─── COLLECTED DATA

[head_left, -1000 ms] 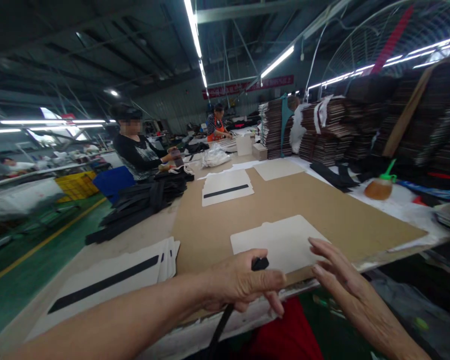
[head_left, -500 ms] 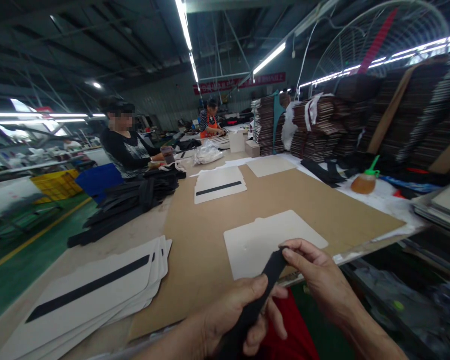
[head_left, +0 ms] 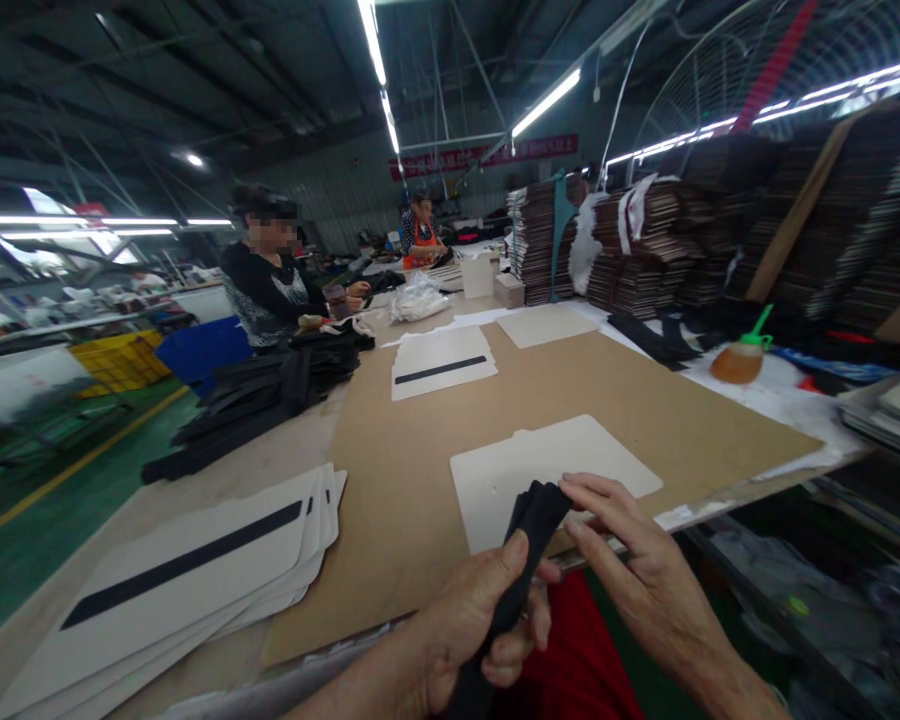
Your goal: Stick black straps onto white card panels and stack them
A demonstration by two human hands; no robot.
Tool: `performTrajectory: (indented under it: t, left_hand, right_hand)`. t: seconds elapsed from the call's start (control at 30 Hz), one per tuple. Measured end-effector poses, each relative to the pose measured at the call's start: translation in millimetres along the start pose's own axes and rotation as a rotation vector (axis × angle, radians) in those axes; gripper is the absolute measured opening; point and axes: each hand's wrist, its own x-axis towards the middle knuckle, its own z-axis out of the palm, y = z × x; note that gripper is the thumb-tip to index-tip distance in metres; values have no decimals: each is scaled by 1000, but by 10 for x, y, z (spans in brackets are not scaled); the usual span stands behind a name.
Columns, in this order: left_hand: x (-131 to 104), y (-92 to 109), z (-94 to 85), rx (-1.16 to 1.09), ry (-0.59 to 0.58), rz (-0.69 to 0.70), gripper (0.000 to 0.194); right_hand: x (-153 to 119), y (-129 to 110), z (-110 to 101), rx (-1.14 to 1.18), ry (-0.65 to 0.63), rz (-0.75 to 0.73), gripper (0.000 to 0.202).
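A wide workshop with strip lights spreads behind one table (head_left: pixel 311 415), part of its top covered by a single brown board (head_left: pixel 390 520). Two co-workers are plainly seen beyond: a nearer person (head_left: pixel 266 290) in a dark patterned top and a farther person (head_left: pixel 420 245) in an orange apron. Two crates stand on the left, one blue (head_left: pixel 202 345) and one yellow (head_left: pixel 120 360).

The left hand (head_left: pixel 487 625) is clenched around a bundle of black strips (head_left: pixel 544 510), the upper ends fanned above the thumb; several layers show, too overlapped to count. The bundle is held up at the table's near edge, in front of one plain card (head_left: pixel 607 450) lying on the board. The right hand (head_left: pixel 645 555) has its fingers extended at the bundle's top end; whether it pinches a strip cannot be told.

To the left lies one fanned pile (head_left: pixel 195 545) of at least three cards, the top one bearing a single black band. Farther up the board are one smaller pile (head_left: pixel 442 350), also with one band on top, and one plain sheet (head_left: pixel 547 325). One heap (head_left: pixel 277 390) of black strips sits at the left edge, and one bottle (head_left: pixel 739 362) with a green cap stands at the right.
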Motion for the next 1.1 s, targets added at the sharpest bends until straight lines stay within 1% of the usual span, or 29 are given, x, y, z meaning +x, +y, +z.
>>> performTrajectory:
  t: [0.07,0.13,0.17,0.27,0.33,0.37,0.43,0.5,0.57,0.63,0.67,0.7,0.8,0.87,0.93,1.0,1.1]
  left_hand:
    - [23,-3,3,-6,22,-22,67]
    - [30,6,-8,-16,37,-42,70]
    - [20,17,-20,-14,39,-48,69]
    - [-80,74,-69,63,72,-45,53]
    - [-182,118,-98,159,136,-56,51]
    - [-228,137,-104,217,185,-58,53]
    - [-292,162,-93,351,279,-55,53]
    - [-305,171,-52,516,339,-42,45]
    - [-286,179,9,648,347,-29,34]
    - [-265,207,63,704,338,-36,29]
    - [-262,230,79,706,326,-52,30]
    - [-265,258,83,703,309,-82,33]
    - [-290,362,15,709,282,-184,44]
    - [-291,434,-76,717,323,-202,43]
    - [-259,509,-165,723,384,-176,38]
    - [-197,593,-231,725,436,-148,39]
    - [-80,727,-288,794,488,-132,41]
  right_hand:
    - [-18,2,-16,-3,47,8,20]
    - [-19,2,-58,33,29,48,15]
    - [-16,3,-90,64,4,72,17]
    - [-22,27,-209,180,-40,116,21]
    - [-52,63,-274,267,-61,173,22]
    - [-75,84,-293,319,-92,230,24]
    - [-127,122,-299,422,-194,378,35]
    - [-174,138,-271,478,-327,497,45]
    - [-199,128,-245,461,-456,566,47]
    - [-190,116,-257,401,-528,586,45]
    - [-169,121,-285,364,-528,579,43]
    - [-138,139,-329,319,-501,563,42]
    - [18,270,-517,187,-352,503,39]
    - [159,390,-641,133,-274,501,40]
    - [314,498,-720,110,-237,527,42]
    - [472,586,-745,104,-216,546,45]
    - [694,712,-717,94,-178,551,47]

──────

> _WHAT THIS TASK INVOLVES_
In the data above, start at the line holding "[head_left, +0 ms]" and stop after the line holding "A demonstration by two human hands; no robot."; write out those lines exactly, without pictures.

> _OUTPUT OF THE TASK_
[head_left, +0 ms] 
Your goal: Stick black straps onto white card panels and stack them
A demonstration by two human hands; no robot.

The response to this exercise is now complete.